Q Medicine Pub Date : 2017-07-01 DOI: 10.1136/jfprhc-2017-101764
Su Everett
It is always difficult to write about something you are passionate about objectively, and sexual health is one such subject for me. So, the following is my personal view on the massive changes taking place within sexual health. I do this from a standpoint of having worked in sexual health both as a clinician and a lecturer since 1985 and 1998, respectively, but also as someone who has worked as a practice nurse for 8 years.There is a nervous edge around sexual health currently, as sexual health services within London are fighting for contracts. This has meant that sexual health services are competing against each other, whereas usually there are close links between sexual health services as staff move between services. If a service wins the contract then their future is assured for the time being. However, if they lose, then their service is unlikely to survive and will only continue in the current format until July 2017, and there will inevitably be job losses.
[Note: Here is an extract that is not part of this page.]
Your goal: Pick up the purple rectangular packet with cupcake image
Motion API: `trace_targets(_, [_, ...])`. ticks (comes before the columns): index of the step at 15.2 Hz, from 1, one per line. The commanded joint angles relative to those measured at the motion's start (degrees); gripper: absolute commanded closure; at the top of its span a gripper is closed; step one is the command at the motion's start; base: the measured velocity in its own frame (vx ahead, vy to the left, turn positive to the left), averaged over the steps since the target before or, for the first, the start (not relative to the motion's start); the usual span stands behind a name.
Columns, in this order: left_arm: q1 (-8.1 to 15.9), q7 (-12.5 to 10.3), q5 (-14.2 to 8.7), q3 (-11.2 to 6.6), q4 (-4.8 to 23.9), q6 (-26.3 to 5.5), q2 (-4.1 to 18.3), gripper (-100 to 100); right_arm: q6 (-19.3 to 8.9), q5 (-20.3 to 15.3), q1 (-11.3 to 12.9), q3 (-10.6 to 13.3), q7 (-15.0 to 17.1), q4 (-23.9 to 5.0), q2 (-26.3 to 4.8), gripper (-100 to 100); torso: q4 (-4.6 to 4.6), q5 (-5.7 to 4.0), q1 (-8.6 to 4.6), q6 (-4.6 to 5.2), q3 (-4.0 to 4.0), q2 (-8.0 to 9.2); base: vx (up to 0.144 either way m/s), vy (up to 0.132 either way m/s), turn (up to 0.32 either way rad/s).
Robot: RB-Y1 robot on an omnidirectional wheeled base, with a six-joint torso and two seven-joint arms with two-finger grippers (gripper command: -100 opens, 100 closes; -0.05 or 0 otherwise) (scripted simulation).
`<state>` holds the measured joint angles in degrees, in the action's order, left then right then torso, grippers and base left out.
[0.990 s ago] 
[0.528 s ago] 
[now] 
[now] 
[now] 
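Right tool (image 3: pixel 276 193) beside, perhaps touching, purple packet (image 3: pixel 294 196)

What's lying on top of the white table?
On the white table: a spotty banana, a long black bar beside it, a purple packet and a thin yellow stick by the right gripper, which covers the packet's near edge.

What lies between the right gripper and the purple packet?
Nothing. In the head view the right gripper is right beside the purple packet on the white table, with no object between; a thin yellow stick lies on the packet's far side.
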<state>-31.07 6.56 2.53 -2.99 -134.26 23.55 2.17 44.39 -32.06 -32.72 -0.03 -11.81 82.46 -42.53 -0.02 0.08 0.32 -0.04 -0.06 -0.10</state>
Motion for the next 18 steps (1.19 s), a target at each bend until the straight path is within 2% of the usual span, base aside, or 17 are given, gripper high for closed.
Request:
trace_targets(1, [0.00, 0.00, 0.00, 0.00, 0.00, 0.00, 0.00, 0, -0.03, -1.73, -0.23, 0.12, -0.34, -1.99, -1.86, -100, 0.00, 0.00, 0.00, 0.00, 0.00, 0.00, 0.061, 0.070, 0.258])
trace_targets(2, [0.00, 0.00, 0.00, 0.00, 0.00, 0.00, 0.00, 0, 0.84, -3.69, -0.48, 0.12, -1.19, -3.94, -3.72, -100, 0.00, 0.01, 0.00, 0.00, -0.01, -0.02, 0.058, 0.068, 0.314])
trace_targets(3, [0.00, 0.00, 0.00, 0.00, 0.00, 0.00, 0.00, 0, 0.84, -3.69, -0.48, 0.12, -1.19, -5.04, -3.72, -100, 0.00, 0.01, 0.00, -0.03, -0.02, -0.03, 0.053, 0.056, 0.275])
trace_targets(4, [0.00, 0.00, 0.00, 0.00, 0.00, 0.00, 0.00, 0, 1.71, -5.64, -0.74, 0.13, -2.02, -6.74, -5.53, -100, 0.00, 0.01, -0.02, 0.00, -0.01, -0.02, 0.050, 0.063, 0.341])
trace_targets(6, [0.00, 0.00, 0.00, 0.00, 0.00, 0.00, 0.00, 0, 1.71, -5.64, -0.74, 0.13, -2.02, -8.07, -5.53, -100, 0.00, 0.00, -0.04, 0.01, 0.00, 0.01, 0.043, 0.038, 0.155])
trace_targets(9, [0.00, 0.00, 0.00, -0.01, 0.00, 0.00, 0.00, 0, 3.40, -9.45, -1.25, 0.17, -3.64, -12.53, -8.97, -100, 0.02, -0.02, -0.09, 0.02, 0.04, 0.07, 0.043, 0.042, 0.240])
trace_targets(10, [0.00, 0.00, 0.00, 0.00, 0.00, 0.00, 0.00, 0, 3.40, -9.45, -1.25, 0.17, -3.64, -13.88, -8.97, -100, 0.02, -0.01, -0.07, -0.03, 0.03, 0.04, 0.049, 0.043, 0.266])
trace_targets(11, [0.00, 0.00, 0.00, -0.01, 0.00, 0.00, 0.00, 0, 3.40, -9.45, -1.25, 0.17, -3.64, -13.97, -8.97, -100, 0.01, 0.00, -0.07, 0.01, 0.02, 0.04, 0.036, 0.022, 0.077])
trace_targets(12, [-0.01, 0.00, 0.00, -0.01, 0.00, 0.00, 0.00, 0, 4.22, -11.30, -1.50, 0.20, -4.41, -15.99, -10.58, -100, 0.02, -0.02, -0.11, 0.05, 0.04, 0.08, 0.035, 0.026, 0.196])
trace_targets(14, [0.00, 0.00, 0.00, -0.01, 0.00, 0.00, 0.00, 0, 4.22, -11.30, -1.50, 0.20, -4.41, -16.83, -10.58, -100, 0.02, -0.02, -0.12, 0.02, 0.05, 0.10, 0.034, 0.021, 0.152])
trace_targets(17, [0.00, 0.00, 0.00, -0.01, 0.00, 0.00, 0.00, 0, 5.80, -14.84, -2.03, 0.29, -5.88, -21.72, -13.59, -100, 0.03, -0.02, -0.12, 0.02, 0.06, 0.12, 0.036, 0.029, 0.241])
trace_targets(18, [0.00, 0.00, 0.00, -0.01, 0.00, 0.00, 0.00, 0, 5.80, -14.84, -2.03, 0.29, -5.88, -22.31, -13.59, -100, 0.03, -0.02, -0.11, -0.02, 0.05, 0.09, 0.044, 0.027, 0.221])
Currently sexual health services that  have lost contracts are unable to give information to patients about the future of their service. Already nurses within these departments are leaving sexual health services as they are worried that they might not have a job come July. The loss of expertise will be sorely missed; the specialist skills of health professionals working this area involve identifying and caring for those at risk of grooming, sexual abuse, sexual assault and sex work. It is a special person who works in this area and sensitively listens to, and supports, the men and women who access these services.Since 2013 Local Authorities have provided contraceptive service funding, but with significant government cutbacks and pressure on Local Authorities’ budgets these services are at risk.1 One …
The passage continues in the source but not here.